- [Requirement] Look through the lines below and copy each one that includes "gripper".

◇ ◇ ◇

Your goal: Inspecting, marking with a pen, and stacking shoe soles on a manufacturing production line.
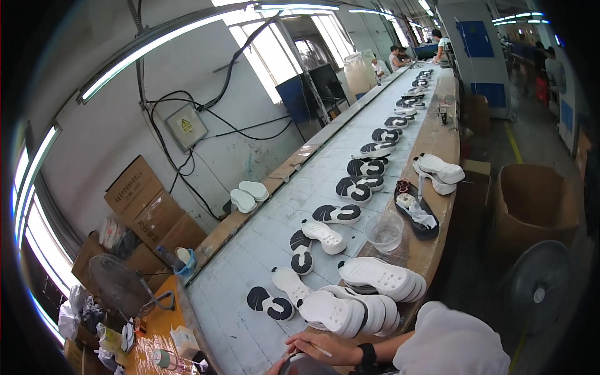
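Note:
My right hand (326, 347), with a dark band on its wrist, is at the bottom edge with its fingers curled together. A thin pale strip lies across the fingers; I cannot make out what it is. Only a sliver of my left hand (275, 367) shows, its fingers mostly cut off. Between the hands is a rounded grey thing (304, 365), largely out of frame. Just beyond my right hand leans a row of white shoe soles (328, 314), with another stack of white soles (376, 276) behind it. Nearby lies a black-and-white sole (270, 304).
A pale conveyor belt (250, 262) runs away carrying several soles. On its right ledge stand a clear plastic tub (384, 232), a dark tray-like sole (417, 215) and white soles (439, 170). An open carton (531, 200) and a fan (540, 284) stand right; people work far off.

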The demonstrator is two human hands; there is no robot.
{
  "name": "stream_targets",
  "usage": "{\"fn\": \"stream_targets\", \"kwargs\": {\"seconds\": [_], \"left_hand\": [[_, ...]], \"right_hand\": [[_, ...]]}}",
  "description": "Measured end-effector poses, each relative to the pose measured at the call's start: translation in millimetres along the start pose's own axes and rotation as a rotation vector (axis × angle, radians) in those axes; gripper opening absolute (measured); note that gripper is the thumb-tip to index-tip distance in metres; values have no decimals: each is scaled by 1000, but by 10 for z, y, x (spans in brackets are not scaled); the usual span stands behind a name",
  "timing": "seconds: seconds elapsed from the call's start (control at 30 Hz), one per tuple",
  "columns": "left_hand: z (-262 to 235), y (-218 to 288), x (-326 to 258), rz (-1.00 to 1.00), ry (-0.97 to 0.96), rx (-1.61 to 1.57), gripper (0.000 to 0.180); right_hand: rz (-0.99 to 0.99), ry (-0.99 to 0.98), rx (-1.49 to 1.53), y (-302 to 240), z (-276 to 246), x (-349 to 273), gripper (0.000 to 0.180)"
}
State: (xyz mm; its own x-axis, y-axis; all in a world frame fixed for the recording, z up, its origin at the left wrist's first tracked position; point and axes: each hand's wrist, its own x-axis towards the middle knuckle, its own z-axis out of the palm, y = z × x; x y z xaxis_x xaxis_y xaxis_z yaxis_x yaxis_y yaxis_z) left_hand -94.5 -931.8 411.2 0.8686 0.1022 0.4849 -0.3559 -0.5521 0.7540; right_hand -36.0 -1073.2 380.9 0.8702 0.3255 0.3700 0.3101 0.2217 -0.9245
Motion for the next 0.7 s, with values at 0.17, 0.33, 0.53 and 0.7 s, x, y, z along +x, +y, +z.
{"fn": "stream_targets", "kwargs": {"seconds": [0.17,0.33,0.53,0.7], "left_hand": [[-85,128,-120,97,-40,-15,22],[-21,129,-44,128,2,-96,23],[7,127,20,383,-57,-82,16],[17,89,-31,394,-168,-196,10]], "right_hand": [[29,-19,18,-310,94,16,30],[-16,-103,-123,-711,77,-108,27],[-457,-92,-432,-723,79,-56,23],[-468,-126,-429,-644,38,-90,19]]}}
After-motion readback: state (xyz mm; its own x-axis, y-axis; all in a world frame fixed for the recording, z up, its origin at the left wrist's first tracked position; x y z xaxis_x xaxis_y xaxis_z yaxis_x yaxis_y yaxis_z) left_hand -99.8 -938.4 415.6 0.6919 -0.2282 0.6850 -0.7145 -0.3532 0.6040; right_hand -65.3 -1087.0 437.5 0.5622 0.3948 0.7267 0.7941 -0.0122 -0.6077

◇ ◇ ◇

- [Answer for this exercise]
  "description": "Measured end-effector poses, each relative to the pose measured at the call's start: translation in millimetres along the start pose's own axes and rotation as a rotation vector (axis × angle, radians) in those axes; gripper opening absolute (measured); note that gripper is the thumb-tip to index-tip distance in metres; values have no decimals: each is scaled by 1000, but by 10 for z, y, x (spans in brackets are not scaled); the usual span stands behind a name",
  "columns": "left_hand: z (-262 to 235), y (-218 to 288), x (-326 to 258), rz (-1.00 to 1.00), ry (-0.97 to 0.96), rx (-1.61 to 1.57), gripper (0.000 to 0.180); right_hand: rz (-0.99 to 0.99), ry (-0.99 to 0.98), rx (-1.49 to 1.53), y (-302 to 240), z (-276 to 246), x (-349 to 273), gripper (0.000 to 0.180)"

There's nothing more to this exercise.